The storms had been expected to develop in Victoria’s west on Sunday morning, before moving through central, north central and eastern parts of the state during the day and into Monday.

Some areas in Victoria’s Mallee and Wimmera districts could record up to 60mm of rain in less than an hour, bureau meteorologist Michael Efron had cautioned.

“The amount of moisture across the state at the moment is incredible,” Efron said. “It’s what you would normally see in somewhere like Queensland.”

Victoria’s State Emergency Service chief, Tim Wiebusch, said storm fronts with a “tropical moisture link” often prompted flash flooding and subsequent riverine flooding.

The flooding risk was highest in the state’s north but metropolitan Melbourne could face the same threat between midnight on Sunday and midday on Monday.
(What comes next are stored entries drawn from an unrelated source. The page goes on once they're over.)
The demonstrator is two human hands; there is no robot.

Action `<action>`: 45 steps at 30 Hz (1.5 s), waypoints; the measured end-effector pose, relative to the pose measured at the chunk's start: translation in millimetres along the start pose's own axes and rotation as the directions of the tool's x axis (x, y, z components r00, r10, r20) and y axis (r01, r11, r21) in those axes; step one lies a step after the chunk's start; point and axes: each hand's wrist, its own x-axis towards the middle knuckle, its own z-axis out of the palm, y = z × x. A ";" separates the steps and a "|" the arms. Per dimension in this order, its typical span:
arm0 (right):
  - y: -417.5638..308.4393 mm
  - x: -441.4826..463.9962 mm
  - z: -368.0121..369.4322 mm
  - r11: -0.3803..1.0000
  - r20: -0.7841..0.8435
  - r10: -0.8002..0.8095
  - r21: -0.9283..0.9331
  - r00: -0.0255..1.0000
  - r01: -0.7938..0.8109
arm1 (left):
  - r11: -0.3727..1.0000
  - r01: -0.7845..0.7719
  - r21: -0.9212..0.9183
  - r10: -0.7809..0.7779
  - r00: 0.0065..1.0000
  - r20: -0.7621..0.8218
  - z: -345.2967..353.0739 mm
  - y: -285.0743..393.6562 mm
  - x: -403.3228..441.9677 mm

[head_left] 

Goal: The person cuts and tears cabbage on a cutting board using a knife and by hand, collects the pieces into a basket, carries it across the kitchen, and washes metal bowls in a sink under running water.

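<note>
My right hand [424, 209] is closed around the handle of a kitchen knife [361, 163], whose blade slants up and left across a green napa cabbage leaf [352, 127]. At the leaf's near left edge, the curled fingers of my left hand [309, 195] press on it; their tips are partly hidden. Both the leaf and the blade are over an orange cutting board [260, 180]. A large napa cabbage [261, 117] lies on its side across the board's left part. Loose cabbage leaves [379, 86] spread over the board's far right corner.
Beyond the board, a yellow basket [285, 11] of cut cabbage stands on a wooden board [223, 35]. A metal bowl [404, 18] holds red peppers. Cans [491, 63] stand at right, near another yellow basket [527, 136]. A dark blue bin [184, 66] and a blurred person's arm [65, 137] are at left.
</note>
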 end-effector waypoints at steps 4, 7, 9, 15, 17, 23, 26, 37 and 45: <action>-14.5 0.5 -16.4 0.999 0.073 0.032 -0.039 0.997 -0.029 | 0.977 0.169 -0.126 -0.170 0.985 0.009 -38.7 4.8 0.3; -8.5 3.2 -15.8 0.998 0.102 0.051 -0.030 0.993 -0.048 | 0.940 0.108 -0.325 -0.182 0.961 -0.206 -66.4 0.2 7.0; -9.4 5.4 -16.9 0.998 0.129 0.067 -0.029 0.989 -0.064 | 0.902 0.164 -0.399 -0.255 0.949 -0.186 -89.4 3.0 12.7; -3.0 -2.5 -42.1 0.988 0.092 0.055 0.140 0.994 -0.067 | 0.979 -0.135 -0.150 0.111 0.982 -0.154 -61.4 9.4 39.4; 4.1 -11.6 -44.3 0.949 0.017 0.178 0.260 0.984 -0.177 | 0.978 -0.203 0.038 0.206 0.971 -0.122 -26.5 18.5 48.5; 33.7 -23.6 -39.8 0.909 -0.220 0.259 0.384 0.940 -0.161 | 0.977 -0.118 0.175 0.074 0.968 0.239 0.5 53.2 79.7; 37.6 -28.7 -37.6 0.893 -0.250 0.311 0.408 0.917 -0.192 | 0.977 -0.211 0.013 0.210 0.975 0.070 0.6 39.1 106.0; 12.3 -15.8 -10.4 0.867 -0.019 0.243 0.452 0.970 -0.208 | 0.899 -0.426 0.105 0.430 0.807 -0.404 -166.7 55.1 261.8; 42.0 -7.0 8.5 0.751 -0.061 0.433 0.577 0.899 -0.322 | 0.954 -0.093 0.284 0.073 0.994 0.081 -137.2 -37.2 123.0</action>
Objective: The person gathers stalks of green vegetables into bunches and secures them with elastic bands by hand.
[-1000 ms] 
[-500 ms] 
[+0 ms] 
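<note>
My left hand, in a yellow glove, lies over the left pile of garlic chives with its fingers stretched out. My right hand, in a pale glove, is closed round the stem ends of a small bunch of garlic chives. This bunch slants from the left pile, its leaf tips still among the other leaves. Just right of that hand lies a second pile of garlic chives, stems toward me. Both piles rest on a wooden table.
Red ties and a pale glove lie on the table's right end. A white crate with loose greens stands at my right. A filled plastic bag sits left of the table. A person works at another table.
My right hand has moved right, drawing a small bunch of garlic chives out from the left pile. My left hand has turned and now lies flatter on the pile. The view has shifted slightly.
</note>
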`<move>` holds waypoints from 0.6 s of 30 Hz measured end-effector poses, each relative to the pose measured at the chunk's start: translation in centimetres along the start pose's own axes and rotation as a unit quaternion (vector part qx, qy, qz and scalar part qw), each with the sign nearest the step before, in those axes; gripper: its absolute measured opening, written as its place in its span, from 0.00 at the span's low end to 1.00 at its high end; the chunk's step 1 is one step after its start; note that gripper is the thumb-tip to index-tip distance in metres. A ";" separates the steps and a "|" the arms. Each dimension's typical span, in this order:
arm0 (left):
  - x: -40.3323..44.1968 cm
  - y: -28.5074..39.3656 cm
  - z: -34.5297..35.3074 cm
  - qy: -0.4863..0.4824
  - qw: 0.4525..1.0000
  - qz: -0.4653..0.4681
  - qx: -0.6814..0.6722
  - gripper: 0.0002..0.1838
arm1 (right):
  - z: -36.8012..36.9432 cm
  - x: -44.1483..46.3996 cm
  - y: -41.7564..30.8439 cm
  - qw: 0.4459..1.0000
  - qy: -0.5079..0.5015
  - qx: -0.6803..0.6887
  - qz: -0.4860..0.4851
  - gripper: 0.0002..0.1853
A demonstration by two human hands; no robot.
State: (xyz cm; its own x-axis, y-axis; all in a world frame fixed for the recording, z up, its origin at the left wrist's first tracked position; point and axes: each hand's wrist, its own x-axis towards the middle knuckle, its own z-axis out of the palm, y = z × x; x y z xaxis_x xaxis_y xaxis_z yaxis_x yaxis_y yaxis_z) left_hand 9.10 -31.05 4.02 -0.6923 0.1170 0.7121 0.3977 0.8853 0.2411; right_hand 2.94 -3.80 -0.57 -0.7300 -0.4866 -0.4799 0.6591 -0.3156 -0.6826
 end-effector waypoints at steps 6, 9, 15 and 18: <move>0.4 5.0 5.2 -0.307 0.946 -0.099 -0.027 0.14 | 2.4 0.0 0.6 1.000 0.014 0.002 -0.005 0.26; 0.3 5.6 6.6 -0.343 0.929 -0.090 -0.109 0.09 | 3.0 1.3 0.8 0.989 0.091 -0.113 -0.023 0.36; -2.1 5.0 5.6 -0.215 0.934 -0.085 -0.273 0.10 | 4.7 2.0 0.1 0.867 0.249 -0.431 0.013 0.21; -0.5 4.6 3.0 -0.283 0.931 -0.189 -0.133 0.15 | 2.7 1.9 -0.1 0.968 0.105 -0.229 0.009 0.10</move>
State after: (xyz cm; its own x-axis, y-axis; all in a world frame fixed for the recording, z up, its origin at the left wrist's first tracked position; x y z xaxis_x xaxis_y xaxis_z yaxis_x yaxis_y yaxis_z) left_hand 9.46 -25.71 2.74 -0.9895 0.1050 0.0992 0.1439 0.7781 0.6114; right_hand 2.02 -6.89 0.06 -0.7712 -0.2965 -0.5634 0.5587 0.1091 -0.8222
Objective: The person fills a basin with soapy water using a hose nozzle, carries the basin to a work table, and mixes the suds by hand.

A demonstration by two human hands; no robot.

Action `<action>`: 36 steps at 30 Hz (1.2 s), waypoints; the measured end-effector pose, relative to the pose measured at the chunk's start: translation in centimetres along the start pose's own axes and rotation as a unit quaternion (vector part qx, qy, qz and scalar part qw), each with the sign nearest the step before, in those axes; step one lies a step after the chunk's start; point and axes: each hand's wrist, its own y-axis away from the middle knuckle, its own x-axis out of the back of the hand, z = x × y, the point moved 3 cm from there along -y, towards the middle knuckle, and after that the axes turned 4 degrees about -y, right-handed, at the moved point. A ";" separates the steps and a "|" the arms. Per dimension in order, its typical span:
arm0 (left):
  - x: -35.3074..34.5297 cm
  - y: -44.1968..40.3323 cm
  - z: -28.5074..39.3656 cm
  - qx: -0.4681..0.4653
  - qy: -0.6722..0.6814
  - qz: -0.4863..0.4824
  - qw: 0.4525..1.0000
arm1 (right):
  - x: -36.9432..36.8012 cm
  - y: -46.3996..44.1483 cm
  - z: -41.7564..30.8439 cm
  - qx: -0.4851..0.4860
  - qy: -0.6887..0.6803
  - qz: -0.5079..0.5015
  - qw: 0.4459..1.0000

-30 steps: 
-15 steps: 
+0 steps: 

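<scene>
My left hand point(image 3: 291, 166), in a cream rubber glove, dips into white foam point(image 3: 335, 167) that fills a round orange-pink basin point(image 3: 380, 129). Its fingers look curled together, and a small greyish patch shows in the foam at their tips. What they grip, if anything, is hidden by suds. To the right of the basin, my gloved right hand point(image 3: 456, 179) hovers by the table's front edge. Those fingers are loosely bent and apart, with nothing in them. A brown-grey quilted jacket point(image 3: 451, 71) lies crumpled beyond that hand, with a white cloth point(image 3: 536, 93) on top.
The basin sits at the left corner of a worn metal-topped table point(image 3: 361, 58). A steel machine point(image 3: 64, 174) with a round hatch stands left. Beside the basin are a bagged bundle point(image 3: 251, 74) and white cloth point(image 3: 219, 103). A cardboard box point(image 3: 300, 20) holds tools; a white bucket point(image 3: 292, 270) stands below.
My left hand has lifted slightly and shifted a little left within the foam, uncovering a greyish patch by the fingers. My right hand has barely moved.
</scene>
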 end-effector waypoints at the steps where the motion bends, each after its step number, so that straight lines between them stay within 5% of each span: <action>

“We’ve already seen 20 flood rescues from the start of 2024 – that’s 20 too many,” Wiebusch said.

SES crews were to establish sandbag collection points at high-risk locations such as Bendigo, Castlemaine, Campbells Creek, Heathcote and Wedderburn from Sunday.

The latest flood threat comes amid the clean-up from storms in south-east Queensland and ex-Tropical Cyclone Jasper in the state’s far north, with the repair bill from the back-to-back disasters expected to pass $2bn.